John Hurrell – 30 August, 2009
Looking at this earlier work from an artist who has made works with swastikas and texts like ‘Pakeha have rights too' and ‘Boy, am I scarred?' it provides a semantic filter through which we can observe the ‘Pakeha' chains ‘unbound'.
Auckland
Peter Robinson
SOLD OUT: Works from the 1990s
19 August - 12 September 2009
It should be obvious to all that re-examining Peter Robinson’s work from a decade ago brings benefits because of (and not in spite of) the many changes within his practice since. This exhibition of a small group of secondary sales can’t be seen in isolation from much later work like say that at Jar still publicly visible from a footpath in Morningside. Gow Langsford here allow us to speculate why via the Venice Biennial route of quantum physics, Robinson moved towards a more formalist, more material-oriented and experiential practice that is much less language-based - far from the double-edged, post-postcolonial critique of national (or, as in the case of much of this show, global) land sales shown here.
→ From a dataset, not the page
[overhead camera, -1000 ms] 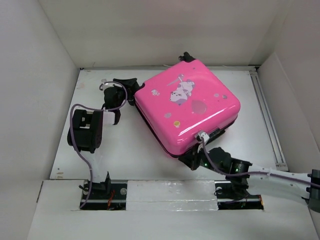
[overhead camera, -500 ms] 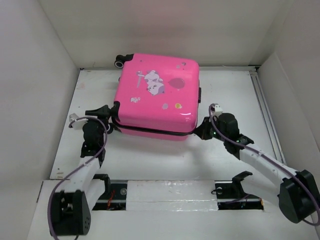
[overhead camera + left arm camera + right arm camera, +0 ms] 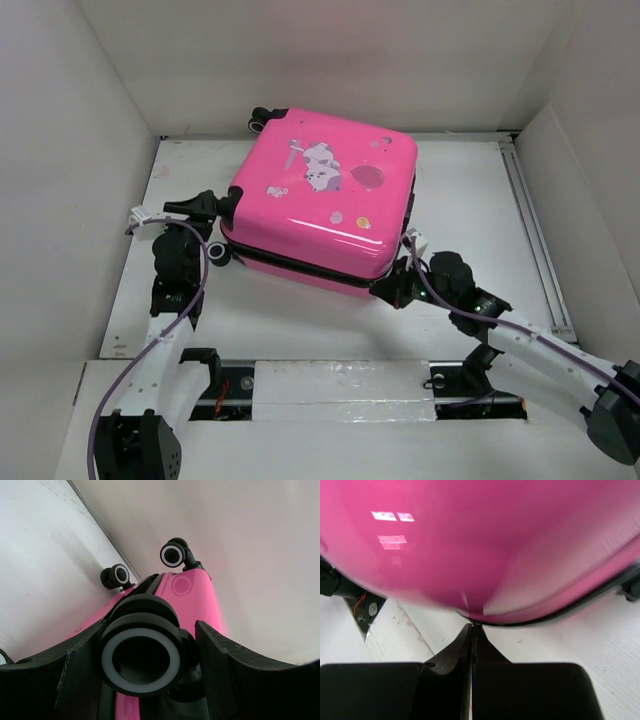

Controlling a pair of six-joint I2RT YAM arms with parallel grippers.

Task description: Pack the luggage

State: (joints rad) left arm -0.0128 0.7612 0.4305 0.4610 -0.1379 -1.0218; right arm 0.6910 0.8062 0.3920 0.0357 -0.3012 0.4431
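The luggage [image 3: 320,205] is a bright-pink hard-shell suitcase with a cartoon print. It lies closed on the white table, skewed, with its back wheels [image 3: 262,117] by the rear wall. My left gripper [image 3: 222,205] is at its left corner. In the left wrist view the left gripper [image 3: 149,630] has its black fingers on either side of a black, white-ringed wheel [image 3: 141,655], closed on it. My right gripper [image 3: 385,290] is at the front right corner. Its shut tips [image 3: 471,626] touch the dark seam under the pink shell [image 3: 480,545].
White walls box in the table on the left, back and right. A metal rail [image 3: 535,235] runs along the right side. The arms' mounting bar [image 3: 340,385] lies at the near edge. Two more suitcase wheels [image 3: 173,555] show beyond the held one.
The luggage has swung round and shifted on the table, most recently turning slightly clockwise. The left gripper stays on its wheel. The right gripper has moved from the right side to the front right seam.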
Some might consider Robinson to have ‘sold out’ with his ‘white’ polystyrene chain installations, yet there are connections to his future projects even in this show. Looking at this earlier work from an artist who has made works with swastikas and texts like ‘Pakeha have rights too‘ and ‘Boy, am I scarred?‘ it provides a semantic filter through which we can observe the ‘Pakeha’ chains ‘unbound’.
We can see the outrageously provocative layering of using black, red and white as both Maori and Nazi colours as part of his critique of commercial avarice to convey maximum uncertainty and personal ambivalence. We can ponder over the drawing in a NFS paintings of a ‘Ratana’ plane that (like a 4 in a ‘For Sale’ sign) could almost be a swastika. Such loaded ambiguities (another is an inverted Italy above a pound symbol) have similarities with the less confrontational blue duck/rabbit forms of his ARTSPACE ACK show, and the solid white polystyrene oval form at Jar, and it’s sister the linear chain link, that reference IO, the Maori Supreme Being.
The large crate ‘world’ with its empty centre leads to the quantum voids of Venice; the geographic leap from Aotearoa to Germany to later sequences of chains, their different sizes - and Robinson’s rapid shift from local to national to international to cosmic. Part of this is the flipping backwards and forwards between northern and southern hemispheres, the upside down and the upright, the high black and low white interest.
Gow Langsford’s website (and hand-out) provides an excellent interpretative commentary on the five works being resold here. A great opportunity to see these immensely metaphorical works once more.